Receive and send coins from your offline wallet
Now that we have an offline laptop with Electrum installed (holding our private keys) and another instance of Electrum installed on our home PC (holding our public keys) we can use this setup to send and receive Bitcoin.
Sending Bitcoin is a bit of a lengthy process as you need to jump back and forth between your home PC and offline laptop, this is where physical cold wallets such as Trezor really simplify everyday usage without reducing your security level.
To receive Bitcoin you can simply use the 'Request' tab on your home PC and get a fresh Bitcoin address.

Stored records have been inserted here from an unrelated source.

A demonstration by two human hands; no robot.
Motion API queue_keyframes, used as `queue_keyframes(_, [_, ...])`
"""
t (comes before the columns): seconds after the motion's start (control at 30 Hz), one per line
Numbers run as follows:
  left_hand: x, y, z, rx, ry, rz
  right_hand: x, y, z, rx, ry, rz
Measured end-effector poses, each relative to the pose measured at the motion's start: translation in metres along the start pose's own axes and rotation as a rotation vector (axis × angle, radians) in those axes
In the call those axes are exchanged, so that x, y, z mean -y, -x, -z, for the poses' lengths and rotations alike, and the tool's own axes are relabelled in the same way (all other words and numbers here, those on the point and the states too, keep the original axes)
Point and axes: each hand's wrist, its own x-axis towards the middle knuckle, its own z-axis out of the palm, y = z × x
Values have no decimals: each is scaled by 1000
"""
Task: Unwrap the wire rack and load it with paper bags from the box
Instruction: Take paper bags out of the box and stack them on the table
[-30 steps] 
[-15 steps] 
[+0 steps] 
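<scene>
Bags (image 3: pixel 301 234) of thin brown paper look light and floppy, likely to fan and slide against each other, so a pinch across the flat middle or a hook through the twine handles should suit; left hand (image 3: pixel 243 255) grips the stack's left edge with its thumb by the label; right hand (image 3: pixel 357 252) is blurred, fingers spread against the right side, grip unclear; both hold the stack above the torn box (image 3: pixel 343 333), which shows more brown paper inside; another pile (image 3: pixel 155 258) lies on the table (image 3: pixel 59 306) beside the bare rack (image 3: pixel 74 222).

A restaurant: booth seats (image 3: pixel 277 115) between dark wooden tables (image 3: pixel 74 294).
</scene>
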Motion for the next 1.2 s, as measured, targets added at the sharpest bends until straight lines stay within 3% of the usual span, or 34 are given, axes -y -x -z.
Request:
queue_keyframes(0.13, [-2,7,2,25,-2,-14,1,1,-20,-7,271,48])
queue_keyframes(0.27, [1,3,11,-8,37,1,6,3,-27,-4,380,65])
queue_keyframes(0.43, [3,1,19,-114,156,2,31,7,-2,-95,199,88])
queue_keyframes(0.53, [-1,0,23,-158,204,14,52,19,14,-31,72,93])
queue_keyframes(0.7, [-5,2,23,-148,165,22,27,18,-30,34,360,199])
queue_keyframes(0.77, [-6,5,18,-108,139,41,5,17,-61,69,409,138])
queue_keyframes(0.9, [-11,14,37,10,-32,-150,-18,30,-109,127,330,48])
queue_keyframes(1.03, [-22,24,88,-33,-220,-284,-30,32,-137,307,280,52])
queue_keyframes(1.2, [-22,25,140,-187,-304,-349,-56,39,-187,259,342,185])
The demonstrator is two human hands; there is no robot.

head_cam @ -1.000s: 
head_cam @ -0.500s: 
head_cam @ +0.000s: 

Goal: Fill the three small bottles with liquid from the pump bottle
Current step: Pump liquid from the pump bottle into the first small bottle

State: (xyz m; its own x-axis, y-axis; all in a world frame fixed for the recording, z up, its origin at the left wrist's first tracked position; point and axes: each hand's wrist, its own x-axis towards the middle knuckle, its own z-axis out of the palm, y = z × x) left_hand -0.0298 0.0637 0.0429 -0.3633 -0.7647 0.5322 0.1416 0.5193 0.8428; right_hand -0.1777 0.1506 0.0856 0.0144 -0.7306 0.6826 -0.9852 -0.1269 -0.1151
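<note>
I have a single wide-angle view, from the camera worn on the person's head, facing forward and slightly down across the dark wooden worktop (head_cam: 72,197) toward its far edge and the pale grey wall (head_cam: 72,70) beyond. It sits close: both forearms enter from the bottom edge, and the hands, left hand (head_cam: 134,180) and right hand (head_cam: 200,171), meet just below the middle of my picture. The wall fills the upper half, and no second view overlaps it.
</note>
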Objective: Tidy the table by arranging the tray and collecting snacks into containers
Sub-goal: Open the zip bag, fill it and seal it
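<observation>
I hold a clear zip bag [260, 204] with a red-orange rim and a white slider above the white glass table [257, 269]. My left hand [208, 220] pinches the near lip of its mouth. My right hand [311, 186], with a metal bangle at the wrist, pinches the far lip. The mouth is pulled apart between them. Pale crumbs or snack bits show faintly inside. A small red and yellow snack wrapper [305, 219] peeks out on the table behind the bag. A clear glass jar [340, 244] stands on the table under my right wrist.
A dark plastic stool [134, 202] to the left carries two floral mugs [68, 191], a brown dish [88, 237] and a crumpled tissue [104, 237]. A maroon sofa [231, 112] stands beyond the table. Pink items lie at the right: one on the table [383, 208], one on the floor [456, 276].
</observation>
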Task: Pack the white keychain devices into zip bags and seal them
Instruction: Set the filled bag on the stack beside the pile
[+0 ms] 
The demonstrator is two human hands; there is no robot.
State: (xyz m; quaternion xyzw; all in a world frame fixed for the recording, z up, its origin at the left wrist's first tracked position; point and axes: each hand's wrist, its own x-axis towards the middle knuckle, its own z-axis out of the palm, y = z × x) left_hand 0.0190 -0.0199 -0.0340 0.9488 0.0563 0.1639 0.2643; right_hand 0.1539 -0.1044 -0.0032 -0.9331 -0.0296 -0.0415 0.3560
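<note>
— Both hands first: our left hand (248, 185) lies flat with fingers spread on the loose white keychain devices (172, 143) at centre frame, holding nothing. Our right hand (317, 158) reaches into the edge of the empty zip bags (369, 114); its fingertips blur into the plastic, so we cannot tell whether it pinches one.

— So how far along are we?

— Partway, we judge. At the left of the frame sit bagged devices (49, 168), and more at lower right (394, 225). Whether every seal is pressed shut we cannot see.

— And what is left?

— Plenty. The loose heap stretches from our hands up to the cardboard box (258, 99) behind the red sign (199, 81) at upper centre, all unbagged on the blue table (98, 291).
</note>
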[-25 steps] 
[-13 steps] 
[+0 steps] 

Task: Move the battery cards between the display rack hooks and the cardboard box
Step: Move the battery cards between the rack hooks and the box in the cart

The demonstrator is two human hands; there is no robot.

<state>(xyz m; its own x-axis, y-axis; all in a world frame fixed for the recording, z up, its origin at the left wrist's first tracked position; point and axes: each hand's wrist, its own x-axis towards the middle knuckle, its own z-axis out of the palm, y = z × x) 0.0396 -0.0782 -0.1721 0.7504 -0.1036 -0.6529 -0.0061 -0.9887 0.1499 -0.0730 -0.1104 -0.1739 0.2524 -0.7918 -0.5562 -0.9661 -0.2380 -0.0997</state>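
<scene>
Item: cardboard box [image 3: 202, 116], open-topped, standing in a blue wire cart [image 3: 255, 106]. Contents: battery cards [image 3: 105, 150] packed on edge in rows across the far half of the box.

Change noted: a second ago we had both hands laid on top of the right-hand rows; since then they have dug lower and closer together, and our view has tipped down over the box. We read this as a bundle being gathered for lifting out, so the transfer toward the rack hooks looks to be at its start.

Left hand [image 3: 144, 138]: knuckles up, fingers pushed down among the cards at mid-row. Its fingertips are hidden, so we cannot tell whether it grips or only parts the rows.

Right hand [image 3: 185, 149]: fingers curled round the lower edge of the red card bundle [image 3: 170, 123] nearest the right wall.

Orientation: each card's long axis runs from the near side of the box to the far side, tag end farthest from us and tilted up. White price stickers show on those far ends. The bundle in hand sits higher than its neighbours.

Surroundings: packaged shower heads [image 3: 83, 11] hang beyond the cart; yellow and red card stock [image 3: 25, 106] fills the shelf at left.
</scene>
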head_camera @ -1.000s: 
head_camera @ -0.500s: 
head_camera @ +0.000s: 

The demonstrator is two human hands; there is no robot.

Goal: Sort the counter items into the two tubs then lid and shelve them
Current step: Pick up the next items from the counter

Any Bitcoin sent will be displayed in your watch only wallet while the private keys for that wallet are only stored in your disconnected laptop.
To send Bitcoin, you will need to:
- On your home PC, create an unsigned transaction
- Save it as a text file to your USB stick
- Plug the USB stick to your offline laptop
- Load and sign the transaction on your offline laptop
- Save the signed transaction to your USB stick
- Plug the USB stick to your home PC
- Load and broadcast the transaction to the Bitcoin network
Create an unsigned transaction
On your home PC's Electrum, go to the Send tab and fill in the address and amount to the relevant fields, click Pay, configure the fee and click Send. Then click the export button and select to save to file and navigate to your USB stick
Load and sign the transaction on your offline laptop
Next, plug your USB stick to your offline laptop and launch Electrum. Go to Tools -> Load transaction -> From file. Navigate to your USB stick and select the
.pbst file saved in the previous step. You should be able to see that the 'Sign' button is now enabled, click it to sign the transaction. Next, as you did in the previous step, export the signed transaction to a file and save it to your USB stick.
At this point, you've created a transaction using your master public key, transferred it to your offline laptop, signed it and now we are ready to broadcast it to the Bitcoin network
Load and broadcast the transaction to the Bitcoin network
This is the final step, plug the USB stick back to your home PC and in your Electrum wallet go to Tools -> Load transaction -> From file. This time, load the
.txn file which is the signed transaction.
Clicking the Broadcast button will complete the process and broadcast the transaction to the Bitcoin network.